Foto: Archivo particular
La bahía de Nápoles, con el azul brillante del Mediterráneo. Desde allí parten cruceros de lujo.
A pesar de el desorde de esta ciudad italiana la magia de esta ciudad costera conquista a todos su visitantes.
La vista es inmejorable: desde la colina vemos un mar azul con destellos brillantes, un enorme crucero y una lancha rápida que rasga el mar. A la izquierda, una ciudad enclavada en la bahía y, al fondo, imponente y silencioso, el monte Vesubio. Estamos en Nápoles, en el sur de Italia, a unas tres horas en carro de Roma. La primera sensación es la de una ciudad sucia y caótica, pero caminarla es cautivante.
Las calles son estrechas y adoquinadas, con numerosos almacenes pequeños, entre pastelerías, pizzerías y lujosos almacenes de porcelanas. Al andar por el centro de Nápoles uno se siente transportado a otra época, de la cual vuelve súbitamente cuando una moto obliga a los peatones a esquivarla.
Se camina por la vía San Gregorio Armeno, famosa porque en sus almacenes se fabrican pesebres. Hemos pasado por la plaza del Gesú, la iglesia de Santa Clara (reconstruida después de la Segunda Guerra Mundial), y edificios muy antiguos, con la ropa colgada en las ventanas.

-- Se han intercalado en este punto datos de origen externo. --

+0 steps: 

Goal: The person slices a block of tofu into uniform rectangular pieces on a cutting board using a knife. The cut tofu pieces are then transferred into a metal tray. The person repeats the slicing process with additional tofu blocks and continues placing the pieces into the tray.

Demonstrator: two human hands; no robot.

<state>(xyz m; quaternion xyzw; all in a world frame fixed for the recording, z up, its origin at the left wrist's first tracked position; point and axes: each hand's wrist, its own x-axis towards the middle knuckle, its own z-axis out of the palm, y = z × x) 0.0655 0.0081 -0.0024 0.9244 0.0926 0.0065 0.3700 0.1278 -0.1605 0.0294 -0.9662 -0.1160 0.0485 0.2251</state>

Seguimos hasta la catedral de San Genaro, el patrón de Nápoles, donde se conservan sus reliquias y su sangre, guardadas debajo del altar. A San Genaro se le atribuyen, entre otros milagros, haber evitado que el volcán Vesubio destruyera a Nápoles, como lo hizo con Pompeya. Nápoles tiene muchos encantos. Su música es interpretada en una pequeña guitarra de cuerdas metálicas conocida como mandolina, y ha sido e inmortalizada en canciones como Santa Lucía y Torna Sorrento.
Si a esto le agregamos la comida, con la pizza Margarita hecha en horno de legna y con el típico queso mozzarela de leche de búfala, nos transformamos temporalmente en ciudadanos de Nápoles. La ciudad, sobre el Mediterráneo, es un puerto muy importante del que salen lujosos cruceros rumbo a islas como Capri y Sicilia.
De otro lado, y a una media hora en carro, están las ruinas de Pompeya y Hercolano. De la historia de Nápoles quedan castillos, como El Castell dell'Ovo (Castillo del Huevo); el Castel Capuno; el Castillo Maschio Angioino (Hombre de los Anjou), el Castel Sant'Elmo y el Palacio de Nápoles.
Nápoles tiene una personalidad especial. El bullicio de la gente, los puestos de comida al aire libre, las pizzerías en la calle, los mercados callejeros, las motos, las ropas tendidas en las ventanas, las iglesias, la pizza y la música.
Nápoles es mágica y misteriosa. Hay que conocerla, caminarla y entenderla, pues, como dicen los italianos: "Si conociste a Nápoles ya te puedes morir".